▸ **What you need to do**
Of the lines in the data below, write out exactly those from the one holding "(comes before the" through the one holding "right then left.", both included.

━━━

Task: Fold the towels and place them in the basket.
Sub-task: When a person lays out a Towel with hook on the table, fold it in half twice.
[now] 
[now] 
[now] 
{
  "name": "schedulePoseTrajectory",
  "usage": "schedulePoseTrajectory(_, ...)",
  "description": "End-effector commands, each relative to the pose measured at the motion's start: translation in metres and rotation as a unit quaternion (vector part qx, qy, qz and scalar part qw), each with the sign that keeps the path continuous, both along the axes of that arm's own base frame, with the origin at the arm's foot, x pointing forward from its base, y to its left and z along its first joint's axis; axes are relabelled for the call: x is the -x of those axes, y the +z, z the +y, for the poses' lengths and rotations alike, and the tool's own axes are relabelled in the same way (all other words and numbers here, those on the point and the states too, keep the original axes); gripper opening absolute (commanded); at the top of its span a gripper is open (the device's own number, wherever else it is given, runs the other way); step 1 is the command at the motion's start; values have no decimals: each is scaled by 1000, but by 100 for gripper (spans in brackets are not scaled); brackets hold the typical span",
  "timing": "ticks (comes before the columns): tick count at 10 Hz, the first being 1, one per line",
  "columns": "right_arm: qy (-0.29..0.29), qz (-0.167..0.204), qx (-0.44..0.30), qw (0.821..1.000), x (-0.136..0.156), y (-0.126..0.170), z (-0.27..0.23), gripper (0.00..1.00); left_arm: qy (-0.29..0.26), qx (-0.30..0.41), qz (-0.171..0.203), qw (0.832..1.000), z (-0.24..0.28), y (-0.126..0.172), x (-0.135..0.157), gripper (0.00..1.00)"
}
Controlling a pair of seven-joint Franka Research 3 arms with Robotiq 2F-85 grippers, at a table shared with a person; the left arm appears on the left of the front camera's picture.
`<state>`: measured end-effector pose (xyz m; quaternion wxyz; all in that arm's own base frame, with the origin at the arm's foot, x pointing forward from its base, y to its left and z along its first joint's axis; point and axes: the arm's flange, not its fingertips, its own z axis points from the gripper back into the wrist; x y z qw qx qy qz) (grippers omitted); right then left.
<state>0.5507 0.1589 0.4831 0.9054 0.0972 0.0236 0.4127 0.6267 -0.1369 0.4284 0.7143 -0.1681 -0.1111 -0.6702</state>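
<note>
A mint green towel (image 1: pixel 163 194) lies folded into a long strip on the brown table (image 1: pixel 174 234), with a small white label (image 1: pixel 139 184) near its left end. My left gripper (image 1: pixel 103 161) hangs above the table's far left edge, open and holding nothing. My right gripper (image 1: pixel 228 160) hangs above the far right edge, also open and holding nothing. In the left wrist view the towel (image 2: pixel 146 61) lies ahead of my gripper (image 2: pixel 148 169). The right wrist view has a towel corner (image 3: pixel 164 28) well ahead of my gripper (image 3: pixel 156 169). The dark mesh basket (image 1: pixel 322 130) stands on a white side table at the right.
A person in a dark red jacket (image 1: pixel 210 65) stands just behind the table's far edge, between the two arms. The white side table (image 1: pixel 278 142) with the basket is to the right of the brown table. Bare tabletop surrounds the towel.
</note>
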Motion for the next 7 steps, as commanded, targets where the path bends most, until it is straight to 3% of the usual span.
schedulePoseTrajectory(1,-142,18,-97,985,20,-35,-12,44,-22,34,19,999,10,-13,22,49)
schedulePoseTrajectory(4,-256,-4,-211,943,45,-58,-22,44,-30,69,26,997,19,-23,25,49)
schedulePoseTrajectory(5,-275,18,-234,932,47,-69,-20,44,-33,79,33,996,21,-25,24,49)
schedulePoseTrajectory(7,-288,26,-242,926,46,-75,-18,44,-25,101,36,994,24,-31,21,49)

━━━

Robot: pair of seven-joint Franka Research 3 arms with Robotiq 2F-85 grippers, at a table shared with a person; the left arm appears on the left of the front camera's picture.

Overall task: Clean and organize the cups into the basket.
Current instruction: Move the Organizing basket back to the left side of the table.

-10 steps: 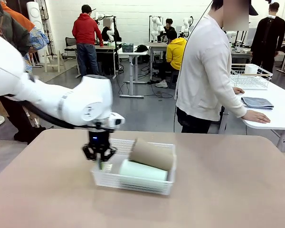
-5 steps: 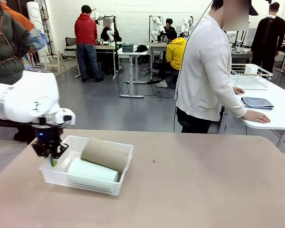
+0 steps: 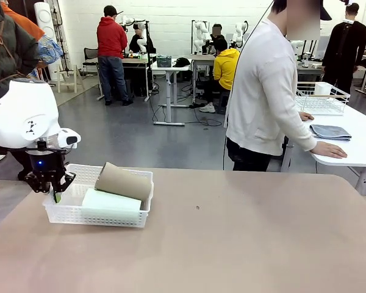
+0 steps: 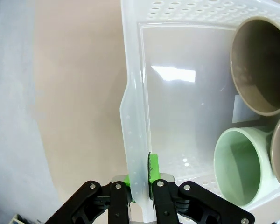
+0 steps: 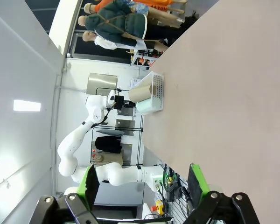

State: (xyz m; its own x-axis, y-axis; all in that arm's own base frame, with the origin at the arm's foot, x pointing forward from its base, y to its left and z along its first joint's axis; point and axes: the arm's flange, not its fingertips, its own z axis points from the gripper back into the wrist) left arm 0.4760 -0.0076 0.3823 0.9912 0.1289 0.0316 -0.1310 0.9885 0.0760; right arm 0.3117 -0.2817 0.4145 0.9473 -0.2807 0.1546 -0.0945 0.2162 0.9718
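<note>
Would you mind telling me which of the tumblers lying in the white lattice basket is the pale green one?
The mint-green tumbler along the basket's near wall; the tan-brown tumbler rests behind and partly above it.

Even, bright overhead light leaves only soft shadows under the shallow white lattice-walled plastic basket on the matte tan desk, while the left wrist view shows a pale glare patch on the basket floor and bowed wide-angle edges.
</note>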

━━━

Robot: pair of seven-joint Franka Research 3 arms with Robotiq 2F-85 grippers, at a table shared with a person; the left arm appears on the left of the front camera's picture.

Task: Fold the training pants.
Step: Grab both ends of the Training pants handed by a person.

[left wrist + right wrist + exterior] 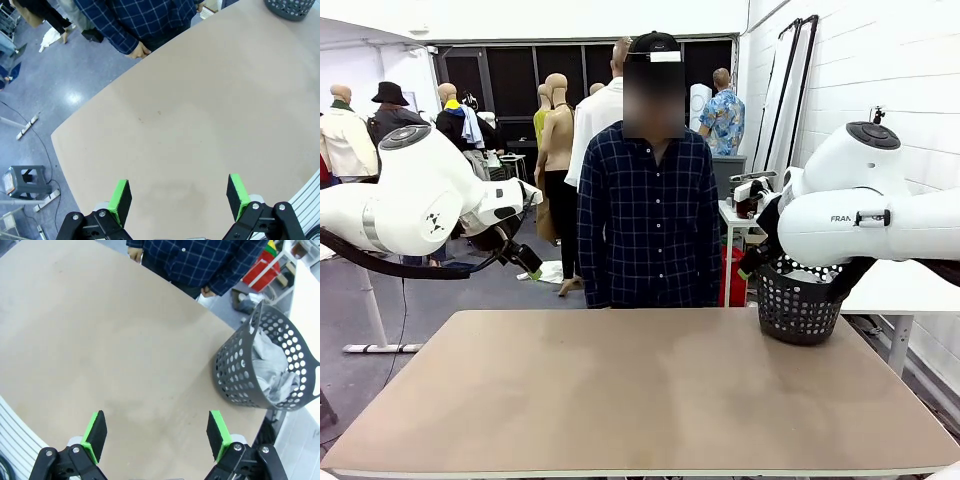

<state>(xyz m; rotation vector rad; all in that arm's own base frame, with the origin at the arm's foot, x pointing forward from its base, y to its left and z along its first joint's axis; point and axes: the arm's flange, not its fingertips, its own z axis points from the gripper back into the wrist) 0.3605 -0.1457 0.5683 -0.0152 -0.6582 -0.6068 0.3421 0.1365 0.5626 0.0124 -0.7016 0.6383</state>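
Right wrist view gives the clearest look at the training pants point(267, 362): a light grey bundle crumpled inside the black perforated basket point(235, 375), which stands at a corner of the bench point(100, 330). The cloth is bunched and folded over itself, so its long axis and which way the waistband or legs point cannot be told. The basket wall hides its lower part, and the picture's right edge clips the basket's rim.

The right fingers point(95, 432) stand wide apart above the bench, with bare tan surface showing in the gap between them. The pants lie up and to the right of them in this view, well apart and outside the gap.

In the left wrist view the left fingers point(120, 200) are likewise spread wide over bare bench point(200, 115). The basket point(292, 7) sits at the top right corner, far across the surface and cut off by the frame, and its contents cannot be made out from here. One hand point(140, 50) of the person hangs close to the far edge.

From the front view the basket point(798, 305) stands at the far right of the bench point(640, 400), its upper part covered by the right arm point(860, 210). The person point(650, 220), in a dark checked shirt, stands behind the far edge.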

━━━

▸ **Result below**
  "timing": "ticks (comes before the columns): tick count at 10 Hz, the first being 1, one per line",
  "columns": "right_arm: qy (-0.29..0.29), qz (-0.167..0.204), qx (-0.44..0.30), qw (0.821..1.000), x (-0.136..0.156), y (-0.126..0.170), z (-0.27..0.23), gripper (0.00..1.00); left_arm: qy (-0.29..0.26), qx (-0.30..0.41), qz (-0.171..0.203), qw (0.832..1.000), z (-0.24..0.28), y (-0.126..0.172), x (-0.135..0.157), gripper (0.00..1.00)"
}
Controlling a pair of seven-joint Franka Research 3 arms with Robotiq 2F-85 grippers, at a table shared with a person; the left arm appears on the left of the front camera's picture.
`<state>`: measured end-effector pose (xyz m; quaternion wxyz; all in that arm's own base frame, with the origin at the arm's foot, x pointing forward from its base, y to its left and z along its first joint's axis; point and axes: the arm's flange, not its fingertips, its own z axis points from the gripper back into the wrist; x y z qw qx qy qz) (grippers omitted); right then left.

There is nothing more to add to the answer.